At Report stage on 12th July, the then Bill Minister (Damian Collins) responded to the concerns raised by Wright, the DCMS Select Committee and Davies-Jones about clause 39:

This applies only to the period when the codes of practice are being agreed, before they are laid before Parliament. This is not a general provision. I think sometimes there has been a sense that the Secretary of State can at any time pick up the phone to OFCOM and have it amend the codes. Once the codes are approved by the House they are fixed. The codes do not relate to the duties. The duties are set out in the legislation. This is just the guidance that is given to companies on how they comply. There may well be circumstances in which the Secretary of State might look at those draft codes and say, “Actually, we think OFCOM has given the tech companies too easy a ride here. We expected the legislation to push them further.” Therefore it is understandable that in the draft form the Secretary of State might wish to have the power to raise that question, and not dictate to OFCOM but ask it to come back with amendments. I take on board the spirit of what Members have said and the interest that the Select Committee has shown. I am happy to continue that dialogue, and obviously the Government will take forward the issues that they set out in the letter that was sent round last week to Members, showing how we seek to bring in that definition. (Column 218)

Amendment 

The Government has not yet provided the draft of its proposed amendment and definitions. We do not believe it will go far enough. We would prefer to see clause 39 replaced with the ability for the Secretary of State to write to OFCOM in public with observations on codes and for OFCOM to have regard to such letters. This is the conventional approach to UK government/regulator relationships. The government’s ability to write letters should not be infinite. Codes issued after such correspondence should be approved by the House using the affirmative procedure (clause 40). 

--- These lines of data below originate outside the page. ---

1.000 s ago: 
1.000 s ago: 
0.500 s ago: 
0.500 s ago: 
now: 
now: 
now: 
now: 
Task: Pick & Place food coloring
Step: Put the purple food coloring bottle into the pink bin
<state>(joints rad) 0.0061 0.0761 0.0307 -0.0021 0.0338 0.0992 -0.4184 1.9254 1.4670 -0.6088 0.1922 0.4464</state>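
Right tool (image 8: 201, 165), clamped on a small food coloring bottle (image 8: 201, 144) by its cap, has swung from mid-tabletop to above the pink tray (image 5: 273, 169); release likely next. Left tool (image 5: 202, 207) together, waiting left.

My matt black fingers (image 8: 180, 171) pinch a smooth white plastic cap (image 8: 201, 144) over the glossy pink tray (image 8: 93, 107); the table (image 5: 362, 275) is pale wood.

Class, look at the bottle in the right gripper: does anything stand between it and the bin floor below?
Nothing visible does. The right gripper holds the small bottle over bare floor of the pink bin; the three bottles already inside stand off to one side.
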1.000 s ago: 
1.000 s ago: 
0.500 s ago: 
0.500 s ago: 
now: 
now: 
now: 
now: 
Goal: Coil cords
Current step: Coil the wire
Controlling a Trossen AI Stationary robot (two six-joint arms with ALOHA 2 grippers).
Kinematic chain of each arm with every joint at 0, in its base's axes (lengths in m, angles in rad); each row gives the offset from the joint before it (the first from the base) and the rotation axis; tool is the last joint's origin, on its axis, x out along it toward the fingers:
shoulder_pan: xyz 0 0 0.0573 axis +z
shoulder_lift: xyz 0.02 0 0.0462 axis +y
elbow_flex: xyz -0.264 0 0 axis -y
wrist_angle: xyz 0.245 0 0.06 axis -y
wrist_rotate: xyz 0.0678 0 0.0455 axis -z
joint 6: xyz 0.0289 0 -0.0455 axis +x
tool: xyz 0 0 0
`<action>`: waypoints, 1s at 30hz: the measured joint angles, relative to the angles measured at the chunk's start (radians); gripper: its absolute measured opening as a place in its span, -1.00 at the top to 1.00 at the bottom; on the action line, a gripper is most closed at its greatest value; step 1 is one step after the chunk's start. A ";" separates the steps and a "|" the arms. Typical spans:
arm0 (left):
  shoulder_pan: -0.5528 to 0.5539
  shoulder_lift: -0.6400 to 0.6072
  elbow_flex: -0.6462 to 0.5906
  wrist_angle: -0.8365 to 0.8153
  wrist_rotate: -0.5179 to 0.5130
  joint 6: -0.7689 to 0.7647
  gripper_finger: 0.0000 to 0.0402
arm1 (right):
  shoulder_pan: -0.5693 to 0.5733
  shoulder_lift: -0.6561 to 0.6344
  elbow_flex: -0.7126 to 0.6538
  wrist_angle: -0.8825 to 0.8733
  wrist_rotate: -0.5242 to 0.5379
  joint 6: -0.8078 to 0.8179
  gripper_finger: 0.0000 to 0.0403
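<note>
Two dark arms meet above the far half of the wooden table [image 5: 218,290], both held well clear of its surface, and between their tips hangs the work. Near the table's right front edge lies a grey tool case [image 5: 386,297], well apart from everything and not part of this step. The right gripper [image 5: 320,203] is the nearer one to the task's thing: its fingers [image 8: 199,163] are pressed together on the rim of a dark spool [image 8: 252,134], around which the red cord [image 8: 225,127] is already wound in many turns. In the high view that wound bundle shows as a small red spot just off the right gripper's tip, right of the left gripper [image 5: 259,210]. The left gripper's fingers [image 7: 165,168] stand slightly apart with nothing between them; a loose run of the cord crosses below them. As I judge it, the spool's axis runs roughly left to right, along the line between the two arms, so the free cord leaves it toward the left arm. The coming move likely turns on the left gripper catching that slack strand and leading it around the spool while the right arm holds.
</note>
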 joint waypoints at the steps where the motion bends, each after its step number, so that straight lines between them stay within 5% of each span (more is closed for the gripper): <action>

Clause 156 Secretary of State’s Direction in “Special Circumstances”

This gives the Secretary of State to direct OFCOM to give priority to specific objectives for a specified period; it may even result in OFCOM targeting individual service providers. While the power is limited to public health, public safety and national security, it is not limited to emergency situations. There is no provision for Parliamentary involvement although the Secretary of State must publish reasons for the Direction. Although the provision envisages the use of media literacy – with providers being required to specify what they are doing about the identified problem – this allows potentially broad and on-going interference with OFCOM’s administration of the regime which is undesirable. This clause should be deleted, or restricted to emergency situations and the periods for which Direction may stay in operation should be limited and subject to constraints on repeat rollover.

Clause 157 Secretary of State’s Guidance

The Secretary of State takes powers in cl 157 to issue detailed tactical guidance to OFCOM on the ‘exercise of their functions’, to which OFCOM should have regard. This is in addition to Cl 153 which allows the Secretary of State to make a statement of strategic priorities relating to online safety. The tactical guidance is incredibly broad and detailed in scope. While it has constraints in terms of how frequently the guidance may be amended, there are no constraints as to its scope. The guidance has no Parliamentary input into its drafting (though the Guidance will be laid before Parliament). Even qualified by ‘have regard’ (157 (8)), this power is interference in how OFCOM carries out regulation.  Clause 157 should be deleted.